● WORK TO COMPLETE
Your answer should give again, exactly, the lines from the beginning of the entries below through the line containing "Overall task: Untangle". It must contain no pictures.

━━━━━━━━

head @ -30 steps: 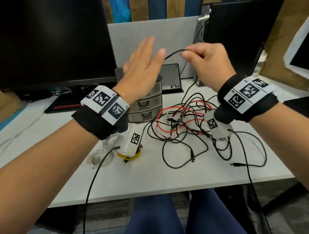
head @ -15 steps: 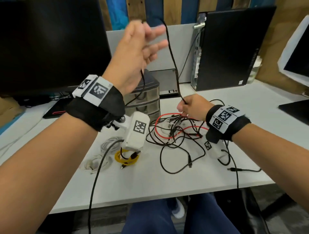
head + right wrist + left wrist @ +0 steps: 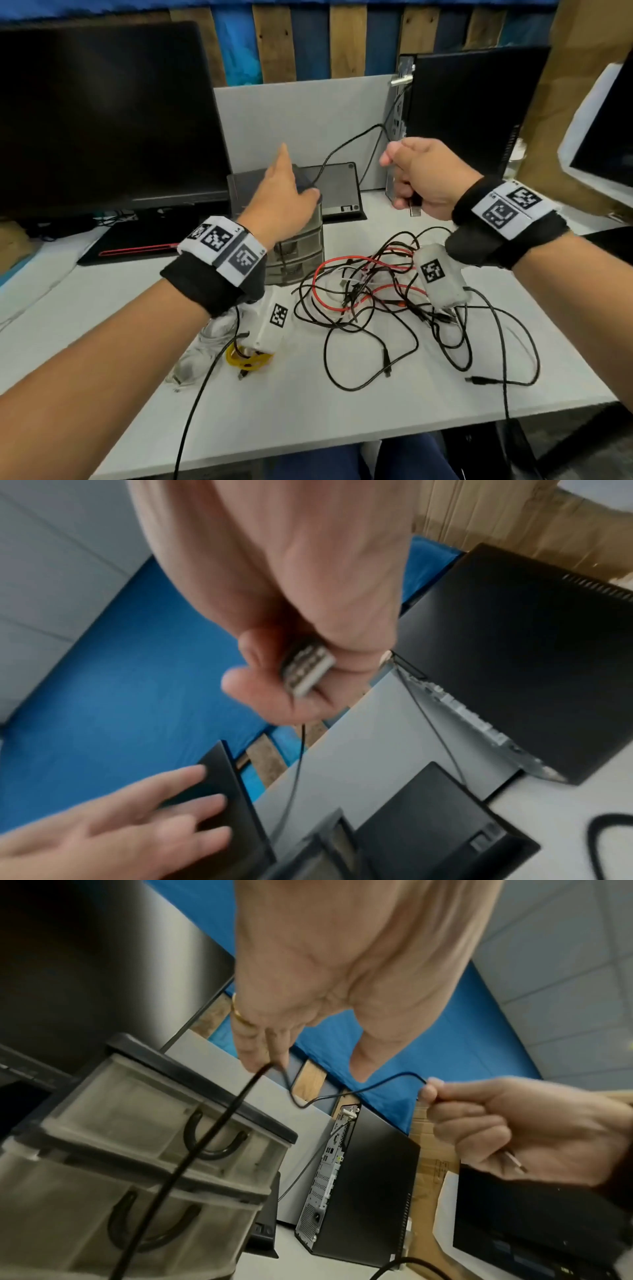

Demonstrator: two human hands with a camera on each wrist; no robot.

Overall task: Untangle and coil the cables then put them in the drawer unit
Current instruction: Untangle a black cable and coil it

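Note:
A black cable (image 3: pixel 342 147) arcs between my two hands above the desk. My left hand (image 3: pixel 294 185) hovers over the grey drawer unit (image 3: pixel 301 253) with straight fingers (image 3: pixel 192 804), and the cable is looped over them. My right hand (image 3: pixel 404 178) is up at the right, fist closed round the cable's end. The metal USB plug (image 3: pixel 306 669) sticks out below the fist. In the left wrist view the cable (image 3: pixel 377 1085) runs from my fingers down past the drawer fronts (image 3: pixel 154 1123). A tangle of black and red cables (image 3: pixel 363 291) lies on the desk.
A yellow coil (image 3: pixel 246 359) and a white cable (image 3: pixel 205 346) lie front left of the drawer unit. A monitor (image 3: pixel 102 113) and laptop (image 3: pixel 137 240) stand at the left, a black PC tower (image 3: pixel 472 113) at the back right. A grey partition (image 3: pixel 301 120) backs the desk.
My right hand has risen from the tangle to the upper right with the cable end. My left hand has dropped from high up to just above the drawer unit.

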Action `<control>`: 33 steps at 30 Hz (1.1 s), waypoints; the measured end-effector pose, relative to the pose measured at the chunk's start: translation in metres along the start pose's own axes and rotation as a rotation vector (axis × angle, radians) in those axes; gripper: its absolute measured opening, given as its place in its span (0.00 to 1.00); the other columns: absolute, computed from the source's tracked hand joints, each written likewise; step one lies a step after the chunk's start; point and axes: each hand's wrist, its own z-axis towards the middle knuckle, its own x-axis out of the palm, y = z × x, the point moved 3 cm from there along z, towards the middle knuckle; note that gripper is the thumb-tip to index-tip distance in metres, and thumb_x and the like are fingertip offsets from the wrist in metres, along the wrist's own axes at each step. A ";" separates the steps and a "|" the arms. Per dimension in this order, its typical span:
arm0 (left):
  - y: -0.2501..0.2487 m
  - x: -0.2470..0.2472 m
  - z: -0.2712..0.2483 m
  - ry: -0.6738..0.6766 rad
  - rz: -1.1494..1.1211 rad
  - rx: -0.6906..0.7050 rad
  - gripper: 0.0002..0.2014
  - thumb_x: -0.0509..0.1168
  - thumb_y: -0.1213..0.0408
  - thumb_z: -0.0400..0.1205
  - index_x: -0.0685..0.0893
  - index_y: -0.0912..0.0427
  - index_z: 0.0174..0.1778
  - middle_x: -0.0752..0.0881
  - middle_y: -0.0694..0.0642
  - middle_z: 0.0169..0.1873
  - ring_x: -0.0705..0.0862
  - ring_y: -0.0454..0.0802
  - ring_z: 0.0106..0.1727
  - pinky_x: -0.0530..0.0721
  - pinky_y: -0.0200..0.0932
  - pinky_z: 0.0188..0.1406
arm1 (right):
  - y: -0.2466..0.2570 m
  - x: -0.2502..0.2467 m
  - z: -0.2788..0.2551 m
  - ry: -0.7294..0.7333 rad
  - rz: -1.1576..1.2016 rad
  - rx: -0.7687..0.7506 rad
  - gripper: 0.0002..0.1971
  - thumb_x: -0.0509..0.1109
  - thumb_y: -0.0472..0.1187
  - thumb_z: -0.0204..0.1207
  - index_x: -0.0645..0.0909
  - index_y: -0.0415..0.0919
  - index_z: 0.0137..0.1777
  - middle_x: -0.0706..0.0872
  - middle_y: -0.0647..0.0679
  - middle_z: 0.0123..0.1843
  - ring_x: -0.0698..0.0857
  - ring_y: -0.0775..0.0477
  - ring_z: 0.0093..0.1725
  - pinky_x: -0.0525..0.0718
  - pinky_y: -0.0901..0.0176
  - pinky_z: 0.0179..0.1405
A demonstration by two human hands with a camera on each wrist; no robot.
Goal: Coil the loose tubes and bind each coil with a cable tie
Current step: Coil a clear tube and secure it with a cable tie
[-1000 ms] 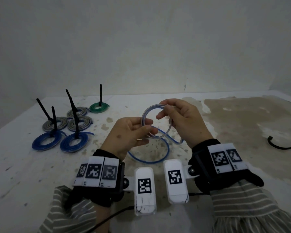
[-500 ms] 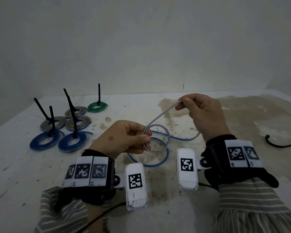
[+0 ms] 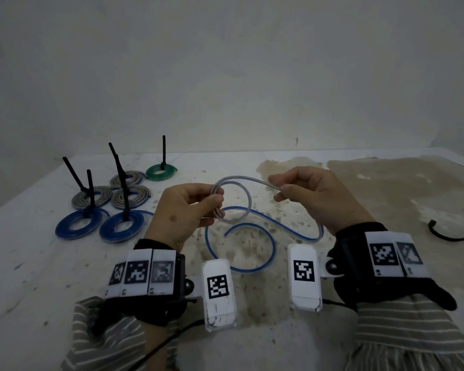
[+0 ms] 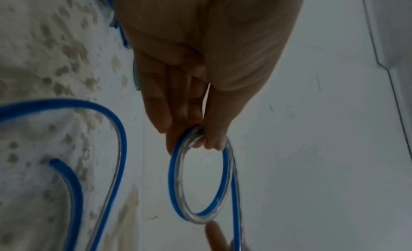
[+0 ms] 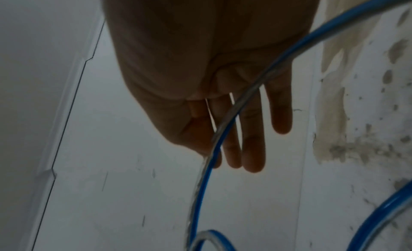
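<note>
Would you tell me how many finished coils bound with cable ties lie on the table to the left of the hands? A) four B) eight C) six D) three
C: the head view shows two blue coils, three grey coils and one green coil, each with an upright black cable tie.

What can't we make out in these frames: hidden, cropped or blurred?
- Head view: how many turns the left hand pinches in the clear blue-striped plastic tube; its fingers cover the overlap.
- Head view: the black cable on the table runs off the right edge.
- Right wrist view: the right hand is dark and backlit; the exact pinch point is unclear.
- Left wrist view: a fingertip at the bottom edge is blurred and cropped.
</note>
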 end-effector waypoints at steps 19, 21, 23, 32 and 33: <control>-0.011 0.026 -0.007 0.195 0.394 0.128 0.06 0.71 0.69 0.75 0.86 0.53 0.36 0.88 0.54 0.33 0.88 0.53 0.35 0.88 0.42 0.36 | 0.014 0.023 0.001 0.091 -0.433 -0.192 0.06 0.70 0.42 0.75 0.87 0.45 0.49 0.88 0.52 0.40 0.83 0.59 0.39 0.80 0.68 0.41; -0.012 0.026 -0.010 0.246 0.325 0.101 0.07 0.71 0.71 0.74 0.86 0.53 0.36 0.89 0.55 0.32 0.87 0.50 0.33 0.86 0.36 0.32 | 0.015 0.019 0.001 0.022 -0.418 -0.234 0.05 0.71 0.41 0.74 0.88 0.42 0.44 0.88 0.47 0.39 0.84 0.52 0.39 0.81 0.63 0.42; -0.012 0.025 -0.011 0.291 0.288 0.077 0.08 0.71 0.71 0.74 0.86 0.52 0.36 0.88 0.58 0.32 0.87 0.46 0.32 0.84 0.33 0.30 | 0.017 0.009 0.002 -0.061 -0.374 -0.252 0.04 0.72 0.40 0.73 0.88 0.41 0.44 0.87 0.49 0.36 0.81 0.55 0.35 0.78 0.71 0.39; -0.015 0.019 -0.007 0.095 -0.018 0.094 0.07 0.67 0.74 0.76 0.86 0.58 0.37 0.88 0.53 0.26 0.87 0.44 0.30 0.85 0.34 0.30 | 0.012 -0.006 0.003 -0.191 0.024 -0.153 0.11 0.70 0.33 0.75 0.85 0.51 0.38 0.85 0.60 0.32 0.80 0.67 0.31 0.76 0.76 0.36; -0.014 0.017 -0.006 0.042 -0.119 0.071 0.06 0.66 0.73 0.77 0.85 0.60 0.38 0.88 0.52 0.26 0.87 0.44 0.31 0.85 0.33 0.30 | 0.012 0.000 0.004 -0.153 0.066 -0.111 0.12 0.68 0.33 0.76 0.85 0.51 0.38 0.83 0.59 0.29 0.77 0.64 0.29 0.74 0.74 0.31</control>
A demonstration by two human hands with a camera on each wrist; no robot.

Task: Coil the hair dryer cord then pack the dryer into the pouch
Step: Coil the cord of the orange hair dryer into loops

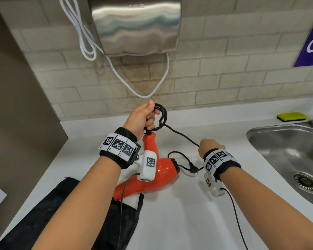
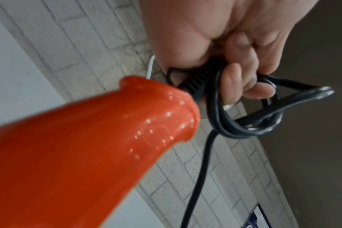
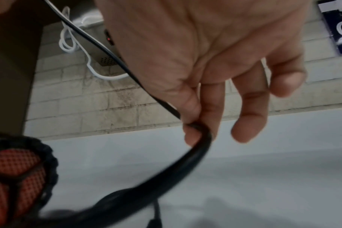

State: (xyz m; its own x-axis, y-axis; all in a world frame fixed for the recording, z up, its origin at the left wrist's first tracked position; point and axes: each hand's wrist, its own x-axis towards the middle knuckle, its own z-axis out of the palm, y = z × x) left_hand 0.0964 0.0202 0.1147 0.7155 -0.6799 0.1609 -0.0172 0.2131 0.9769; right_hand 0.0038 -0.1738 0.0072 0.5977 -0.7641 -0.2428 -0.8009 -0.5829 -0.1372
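Observation:
An orange hair dryer [image 1: 163,170] lies on the white counter [image 1: 179,222], handle pointing away from me. My left hand [image 1: 145,117] grips several loops of its black cord [image 1: 162,115] at the handle's end [image 2: 127,108]; the coils [image 2: 244,123] hang around my curled fingers. From the coil the cord runs right to my right hand [image 1: 210,145], which pinches it [image 3: 197,128] between thumb and forefinger, other fingers loose. The plug [image 1: 193,169] lies on the counter beside the dryer's rear grille [image 3: 16,177]. A black pouch [image 1: 65,213] lies flat at front left, under the nozzle.
A steel sink [image 1: 289,156] sits at the right, with a yellow sponge [image 1: 292,116] behind it. A metal hand dryer [image 1: 135,26] with a white cable [image 1: 143,87] hangs on the tiled wall. A brown panel [image 1: 16,105] bounds the left.

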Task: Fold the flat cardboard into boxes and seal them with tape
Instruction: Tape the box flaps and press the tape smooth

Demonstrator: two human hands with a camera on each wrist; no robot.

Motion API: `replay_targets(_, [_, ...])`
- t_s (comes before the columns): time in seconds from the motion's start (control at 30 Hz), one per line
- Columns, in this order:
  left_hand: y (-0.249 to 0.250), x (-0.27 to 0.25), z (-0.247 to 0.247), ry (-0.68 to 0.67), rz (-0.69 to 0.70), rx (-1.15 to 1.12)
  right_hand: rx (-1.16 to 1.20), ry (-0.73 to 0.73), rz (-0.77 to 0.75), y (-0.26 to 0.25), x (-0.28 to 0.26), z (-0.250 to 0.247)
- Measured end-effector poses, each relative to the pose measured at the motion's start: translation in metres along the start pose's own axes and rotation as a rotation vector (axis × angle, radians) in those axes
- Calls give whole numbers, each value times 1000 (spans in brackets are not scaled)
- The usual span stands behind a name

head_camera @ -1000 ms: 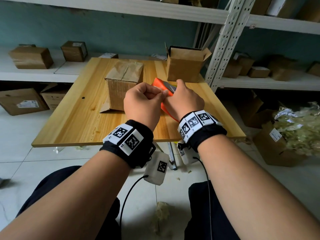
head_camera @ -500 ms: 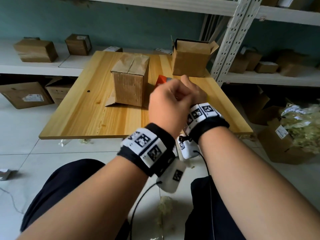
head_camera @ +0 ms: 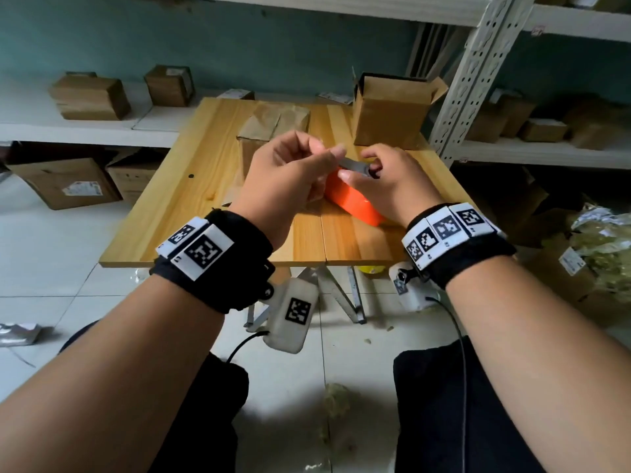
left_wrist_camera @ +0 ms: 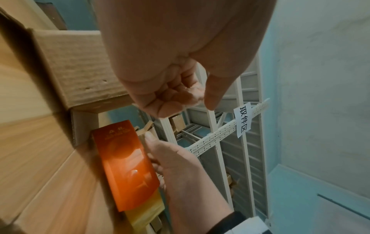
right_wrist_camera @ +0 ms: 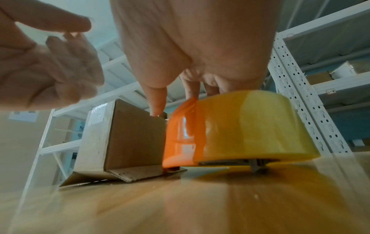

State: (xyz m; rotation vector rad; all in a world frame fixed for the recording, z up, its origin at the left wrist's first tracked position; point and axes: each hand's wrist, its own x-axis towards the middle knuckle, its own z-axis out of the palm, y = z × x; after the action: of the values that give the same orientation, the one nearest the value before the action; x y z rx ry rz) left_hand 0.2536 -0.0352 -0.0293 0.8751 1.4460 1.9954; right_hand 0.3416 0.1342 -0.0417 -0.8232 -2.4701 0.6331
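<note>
An orange tape dispenser [head_camera: 351, 199] with a yellowish roll [right_wrist_camera: 250, 126] lies on the wooden table [head_camera: 205, 216]. My right hand [head_camera: 368, 169] grips it from above, fingers over the roll and thumb on the orange body [right_wrist_camera: 180, 134]. My left hand [head_camera: 327, 155] is raised just left of it, fingers curled and thumb near the grey cutter. It seems to pinch the clear tape end; a hazy film covers that hand [right_wrist_camera: 60, 63] in the right wrist view. A folded brown box [head_camera: 273, 131] stands behind the hands with one bottom flap sticking out.
An open-topped box [head_camera: 389, 114] stands at the table's back right, beside a white perforated shelf post [head_camera: 467, 80]. Several small boxes [head_camera: 88, 97] sit on the low shelves around the table. More cartons [head_camera: 68, 186] are on the floor at left.
The two hands were pressed together at the dispenser. The left hand has drawn away up and to the left, and the right hand stays on the dispenser.
</note>
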Motion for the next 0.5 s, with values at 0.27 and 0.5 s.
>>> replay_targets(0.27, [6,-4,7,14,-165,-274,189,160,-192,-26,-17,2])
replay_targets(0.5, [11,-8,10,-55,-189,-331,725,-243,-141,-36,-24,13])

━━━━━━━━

● PROBLEM SOLUTION
head @ -30 steps: 
head @ -15 steps: 
head + right wrist + left wrist @ +0 steps: 

Demonstrator: two human hands with a camera on each wrist; no robot.

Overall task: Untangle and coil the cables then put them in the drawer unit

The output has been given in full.